- [Assignment]
Would you reproduce the entries that follow exactly as they appear?

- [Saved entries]
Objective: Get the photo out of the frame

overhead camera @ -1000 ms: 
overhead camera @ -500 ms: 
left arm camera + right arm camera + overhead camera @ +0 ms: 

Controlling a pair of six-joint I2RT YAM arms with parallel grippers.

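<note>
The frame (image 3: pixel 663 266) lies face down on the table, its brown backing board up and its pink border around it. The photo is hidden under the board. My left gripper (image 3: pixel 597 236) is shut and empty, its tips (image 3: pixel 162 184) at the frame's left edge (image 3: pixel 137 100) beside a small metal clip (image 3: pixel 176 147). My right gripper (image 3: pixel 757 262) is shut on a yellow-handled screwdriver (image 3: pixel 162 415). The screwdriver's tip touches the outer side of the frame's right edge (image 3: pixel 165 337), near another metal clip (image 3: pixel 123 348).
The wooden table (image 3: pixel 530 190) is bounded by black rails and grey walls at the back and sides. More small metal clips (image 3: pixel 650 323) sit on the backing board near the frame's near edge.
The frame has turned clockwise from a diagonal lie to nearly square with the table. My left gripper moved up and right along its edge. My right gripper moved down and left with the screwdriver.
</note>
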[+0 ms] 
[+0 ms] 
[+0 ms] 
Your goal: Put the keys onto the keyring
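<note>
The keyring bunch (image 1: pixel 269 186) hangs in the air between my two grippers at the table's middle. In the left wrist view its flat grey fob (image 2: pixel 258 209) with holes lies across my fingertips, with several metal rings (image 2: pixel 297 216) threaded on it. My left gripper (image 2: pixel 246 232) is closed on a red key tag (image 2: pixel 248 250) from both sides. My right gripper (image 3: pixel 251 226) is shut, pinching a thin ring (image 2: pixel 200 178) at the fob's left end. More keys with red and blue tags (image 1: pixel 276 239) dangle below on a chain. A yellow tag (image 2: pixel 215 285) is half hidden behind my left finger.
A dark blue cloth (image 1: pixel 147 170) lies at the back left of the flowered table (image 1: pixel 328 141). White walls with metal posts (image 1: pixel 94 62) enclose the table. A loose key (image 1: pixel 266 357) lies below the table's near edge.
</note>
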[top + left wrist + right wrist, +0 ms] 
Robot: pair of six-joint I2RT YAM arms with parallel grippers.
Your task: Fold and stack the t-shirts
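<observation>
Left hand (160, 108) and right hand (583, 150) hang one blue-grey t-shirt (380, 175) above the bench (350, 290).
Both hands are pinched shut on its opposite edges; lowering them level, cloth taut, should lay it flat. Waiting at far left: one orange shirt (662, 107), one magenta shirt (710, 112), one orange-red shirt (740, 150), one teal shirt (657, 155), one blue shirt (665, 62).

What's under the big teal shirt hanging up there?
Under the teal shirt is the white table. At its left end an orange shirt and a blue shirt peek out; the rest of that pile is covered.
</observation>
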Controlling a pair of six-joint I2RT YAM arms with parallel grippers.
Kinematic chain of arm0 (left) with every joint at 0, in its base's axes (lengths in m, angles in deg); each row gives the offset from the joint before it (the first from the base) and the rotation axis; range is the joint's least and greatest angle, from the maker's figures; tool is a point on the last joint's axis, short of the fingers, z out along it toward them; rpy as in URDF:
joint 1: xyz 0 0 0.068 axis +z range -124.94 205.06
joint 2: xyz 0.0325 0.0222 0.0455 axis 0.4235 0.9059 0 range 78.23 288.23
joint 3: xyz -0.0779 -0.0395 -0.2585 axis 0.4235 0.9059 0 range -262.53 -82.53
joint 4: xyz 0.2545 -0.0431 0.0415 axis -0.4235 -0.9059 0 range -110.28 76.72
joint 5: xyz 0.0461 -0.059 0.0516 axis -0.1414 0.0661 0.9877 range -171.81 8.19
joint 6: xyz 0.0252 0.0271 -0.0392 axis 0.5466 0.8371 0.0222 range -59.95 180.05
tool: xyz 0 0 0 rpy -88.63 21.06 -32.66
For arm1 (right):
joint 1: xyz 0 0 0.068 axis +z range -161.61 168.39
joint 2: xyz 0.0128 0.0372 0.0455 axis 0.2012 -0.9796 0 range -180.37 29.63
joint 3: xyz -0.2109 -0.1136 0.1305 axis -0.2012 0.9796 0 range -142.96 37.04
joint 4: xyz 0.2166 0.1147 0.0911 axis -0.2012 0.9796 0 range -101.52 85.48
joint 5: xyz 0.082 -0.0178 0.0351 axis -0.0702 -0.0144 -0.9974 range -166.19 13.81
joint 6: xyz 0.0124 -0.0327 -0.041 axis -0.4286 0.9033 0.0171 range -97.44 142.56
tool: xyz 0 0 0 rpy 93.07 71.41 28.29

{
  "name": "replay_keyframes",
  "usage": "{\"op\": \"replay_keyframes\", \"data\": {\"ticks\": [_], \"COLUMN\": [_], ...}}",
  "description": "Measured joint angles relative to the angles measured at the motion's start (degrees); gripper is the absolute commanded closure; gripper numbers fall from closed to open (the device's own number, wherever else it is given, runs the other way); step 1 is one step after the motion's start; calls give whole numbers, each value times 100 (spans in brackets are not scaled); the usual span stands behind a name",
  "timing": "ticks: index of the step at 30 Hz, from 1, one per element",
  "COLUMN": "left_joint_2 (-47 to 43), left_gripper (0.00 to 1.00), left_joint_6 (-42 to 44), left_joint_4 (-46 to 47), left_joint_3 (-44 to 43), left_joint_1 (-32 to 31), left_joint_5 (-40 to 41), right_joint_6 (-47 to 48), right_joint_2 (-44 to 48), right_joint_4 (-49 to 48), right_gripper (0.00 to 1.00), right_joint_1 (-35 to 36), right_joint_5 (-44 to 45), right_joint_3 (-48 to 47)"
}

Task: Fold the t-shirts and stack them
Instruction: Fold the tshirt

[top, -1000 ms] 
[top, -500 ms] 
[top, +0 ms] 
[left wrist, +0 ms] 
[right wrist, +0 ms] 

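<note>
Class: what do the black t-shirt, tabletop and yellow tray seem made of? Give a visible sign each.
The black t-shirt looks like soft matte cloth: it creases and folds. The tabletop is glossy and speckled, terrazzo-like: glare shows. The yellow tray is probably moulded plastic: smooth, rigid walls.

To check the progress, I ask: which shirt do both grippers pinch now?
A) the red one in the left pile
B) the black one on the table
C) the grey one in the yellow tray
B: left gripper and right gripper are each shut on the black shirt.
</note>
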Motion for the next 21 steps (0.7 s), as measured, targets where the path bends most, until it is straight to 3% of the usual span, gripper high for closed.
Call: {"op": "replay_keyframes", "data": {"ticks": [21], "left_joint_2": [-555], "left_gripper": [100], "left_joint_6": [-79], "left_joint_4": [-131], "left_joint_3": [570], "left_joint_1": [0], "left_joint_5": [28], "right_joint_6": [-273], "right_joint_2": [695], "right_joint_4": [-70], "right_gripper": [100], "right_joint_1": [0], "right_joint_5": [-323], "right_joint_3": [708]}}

- [Result]
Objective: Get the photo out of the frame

overhead camera @ -1000 ms: 
overhead camera @ -500 ms: 
left arm camera + right arm camera + overhead camera @ +0 ms: 

Controlling a pair of six-joint I2RT YAM arms with parallel grippers.

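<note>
The frame (image 3: pixel 663 266) lies face down on the table, its brown backing board up and its pink border around it. The photo is hidden under the board. My left gripper (image 3: pixel 597 236) is shut and empty, its tips (image 3: pixel 162 184) at the frame's left edge (image 3: pixel 137 100) beside a small metal clip (image 3: pixel 176 147). My right gripper (image 3: pixel 757 262) is shut on a yellow-handled screwdriver (image 3: pixel 162 415). The screwdriver's tip touches the outer side of the frame's right edge (image 3: pixel 165 337), near another metal clip (image 3: pixel 123 348).
The wooden table (image 3: pixel 530 190) is bounded by black rails and grey walls at the back and sides. More small metal clips (image 3: pixel 650 323) sit on the backing board near the frame's near edge.
The frame has turned clockwise from a diagonal lie to nearly square with the table. My left gripper moved up and right along its edge. My right gripper moved down and left with the screwdriver.
</note>
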[+0 ms] 
[+0 ms] 
[+0 ms] 
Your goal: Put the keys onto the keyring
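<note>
The keyring bunch (image 1: pixel 269 186) hangs in the air between my two grippers at the table's middle. In the left wrist view its flat grey fob (image 2: pixel 258 209) with holes lies across my fingertips, with several metal rings (image 2: pixel 297 216) threaded on it. My left gripper (image 2: pixel 246 232) is closed on a red key tag (image 2: pixel 248 250) from both sides. My right gripper (image 3: pixel 251 226) is shut, pinching a thin ring (image 2: pixel 200 178) at the fob's left end. More keys with red and blue tags (image 1: pixel 276 239) dangle below on a chain. A yellow tag (image 2: pixel 215 285) is half hidden behind my left finger.
A dark blue cloth (image 1: pixel 147 170) lies at the back left of the flowered table (image 1: pixel 328 141). White walls with metal posts (image 1: pixel 94 62) enclose the table. A loose key (image 1: pixel 266 357) lies below the table's near edge.
</note>
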[top + left wrist + right wrist, +0 ms] 
Robot: pair of six-joint I2RT YAM arms with parallel grippers.
Your task: Fold and stack the t-shirts
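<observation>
Left hand (160, 108) and right hand (583, 150) hang one blue-grey t-shirt (380, 175) above the bench (350, 290).
Both hands are pinched shut on its opposite edges; lowering them level, cloth taut, should lay it flat. Waiting at far left: one orange shirt (662, 107), one magenta shirt (710, 112), one orange-red shirt (740, 150), one teal shirt (657, 155), one blue shirt (665, 62).

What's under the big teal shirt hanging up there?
Under the teal shirt is the white table. At its left end an orange shirt and a blue shirt peek out; the rest of that pile is covered.
</observation>
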Controlling a pair of six-joint I2RT YAM arms with parallel grippers.
Kinematic chain of arm0 (left) with every joint at 0, in its base's axes (lengths in m, angles in deg); each row gives the offset from the joint before it (the first from the base) and the rotation axis; range is the joint's least and greatest angle, from the maker's figures; tool is a point on the last joint's axis, short of the fingers, z out along it toward them; rpy as in URDF:
joint 1: xyz 0 0 0.068 axis +z range -124.94 205.06
joint 2: xyz 0.0325 0.0222 0.0455 axis 0.4235 0.9059 0 range 78.23 288.23
joint 3: xyz -0.0779 -0.0395 -0.2585 axis 0.4235 0.9059 0 range -262.53 -82.53
joint 4: xyz 0.2545 -0.0431 0.0415 axis -0.4235 -0.9059 0 range -110.28 76.72
joint 5: xyz 0.0461 -0.059 0.0516 axis -0.1414 0.0661 0.9877 range -171.81 8.19
joint 6: xyz 0.0252 0.0271 -0.0392 axis 0.5466 0.8371 0.0222 range -59.95 180.05
tool: xyz 0 0 0 rpy -88.63 21.06 -32.66
For arm1 (right):
joint 1: xyz 0 0 0.068 axis +z range -161.61 168.39
joint 2: xyz 0.0128 0.0372 0.0455 axis 0.2012 -0.9796 0 range -180.37 29.63
joint 3: xyz -0.2109 -0.1136 0.1305 axis -0.2012 0.9796 0 range -142.96 37.04
joint 4: xyz 0.2166 0.1147 0.0911 axis -0.2012 0.9796 0 range -101.52 85.48
joint 5: xyz 0.082 -0.0178 0.0351 axis -0.0702 -0.0144 -0.9974 range -166.19 13.81
joint 6: xyz 0.0124 -0.0327 -0.041 axis -0.4286 0.9033 0.0171 range -97.44 142.56
tool: xyz 0 0 0 rpy 93.07 71.41 28.29

{
  "name": "replay_keyframes",
  "usage": "{\"op\": \"replay_keyframes\", \"data\": {\"ticks\": [_], \"COLUMN\": [_], ...}}",
  "description": "Measured joint angles relative to the angles measured at the motion's start (degrees); gripper is the absolute commanded closure; gripper numbers fall from closed to open (the device's own number, wherever else it is given, runs the other way); step 1 is one step after the motion's start; calls give whole numbers, each value times 100 (spans in brackets are not scaled); the usual span stands behind a name",
  "timing": "ticks: index of the step at 30 Hz, from 1, one per element",
  "COLUMN": "left_joint_2 (-47 to 43), left_gripper (0.00 to 1.00), left_joint_6 (-42 to 44), left_joint_4 (-46 to 47), left_joint_3 (-44 to 43), left_joint_1 (-32 to 31), left_joint_5 (-40 to 41), right_joint_6 (-47 to 48), right_joint_2 (-44 to 48), right_joint_4 (-49 to 48), right_gripper (0.00 to 1.00), right_joint_1 (-35 to 36), right_joint_5 (-44 to 45), right_joint_3 (-48 to 47)"
}

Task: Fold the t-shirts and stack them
Instruction: Fold the tshirt

[top, -1000 ms] 
[top, -500 ms] 
[top, +0 ms] 
[left wrist, +0 ms] 
[right wrist, +0 ms] 

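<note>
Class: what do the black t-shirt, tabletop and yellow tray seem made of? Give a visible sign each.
The black t-shirt looks like soft matte cloth: it creases and folds. The tabletop is glossy and speckled, terrazzo-like: glare shows. The yellow tray is probably moulded plastic: smooth, rigid walls.

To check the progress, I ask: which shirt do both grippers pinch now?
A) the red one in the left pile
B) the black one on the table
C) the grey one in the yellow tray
B: left gripper and right gripper are each shut on the black shirt.
</note>
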Motion for the next 21 steps (0.7 s), as measured, targets where the path bends most, until it is straight to 3% of the usual span, gripper high for closed.
Call: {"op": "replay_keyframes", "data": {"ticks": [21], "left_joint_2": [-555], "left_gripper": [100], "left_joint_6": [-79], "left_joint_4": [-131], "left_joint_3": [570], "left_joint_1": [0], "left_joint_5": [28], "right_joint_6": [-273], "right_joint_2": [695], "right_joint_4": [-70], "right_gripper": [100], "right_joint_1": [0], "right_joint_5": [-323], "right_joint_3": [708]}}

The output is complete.